Investing in productive land generally also requires more capital than a stock or a bond investment. You can’t invest US$1,000 in a portion of a farm, as you can invest US$1,000 in a few shares of a company. Further, land isn’t as liquid as stocks, so if you need to be prepared to remain in the position for the long term—really, you have no choice.
Still, some portion of everyone’s investment portfolio should be in productive land.
Where, is the question, and everyone has his favorite market. For an investment in farmland, Uruguay and Chile are at the top of many lists. Both are stable countries, both economically and politically, and both have lots of productive land available. Chile is a dry country, so water rights are critical to any farmland investment there. Uruguay doesn’t have that problem for the most part. Plus, the government of Uruguay publishes a land chart that rates the productivity levels of land in every part of the country so you know exactly what you’re getting when you buy.
Brazil is top on the list of recommended markets for farmland in the report I just reviewed. However, Brazil is a complicated market for the small investor. You have a greater learning curve in Brazil than in Uruguay, for sure. Brazil imposes currency controls that you have to take very seriously or risk not being able to get your capital back out of the country easily (or maybe at all).
Brazil also imposes limitations on foreign ownership of agricultural land. This isn’t necessarily a restriction; it depends on where you decide to buy. Before you commit, check the current percentages of foreign ownership in the Brazilian state where you are looking to invest to see how much more land can be purchased by foreigners in that zone.
Other locations for investing in farmland suggested in the report are Australia and Eastern Europe, specifically Romania, the bread basket of this part of the world with plenty of productive land.

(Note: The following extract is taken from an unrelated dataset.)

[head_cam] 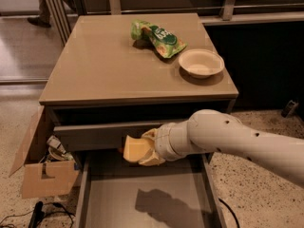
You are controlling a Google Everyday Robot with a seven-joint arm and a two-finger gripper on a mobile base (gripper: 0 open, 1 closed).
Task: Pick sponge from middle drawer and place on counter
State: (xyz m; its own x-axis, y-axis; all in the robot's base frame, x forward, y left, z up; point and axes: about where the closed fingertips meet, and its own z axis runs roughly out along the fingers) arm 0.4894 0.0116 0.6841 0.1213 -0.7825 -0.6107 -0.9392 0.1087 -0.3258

My preferred method of investing in agricultural land and timber (I think it’s the best option for the individual investor) is through managed, turn-key opportunities. These require a smaller investment than buying your own farm or forest and also require less management and administration throughout the lifetime of the investment. More and more turn-key investments are being put together specifically for individual investors, as developers realize that retail investors are seeking them out.
Whether it’s coconuts in Brazil, teak in Panama, coffee in Colombia, or an agriculture fund geared toward smaller investors in Uruguay and Paraguay (all current opportunities I’m either already invested in or preparing to buy into), it’s easier all the time for the individual investor to get into this category of investment. And that’s very good news for us.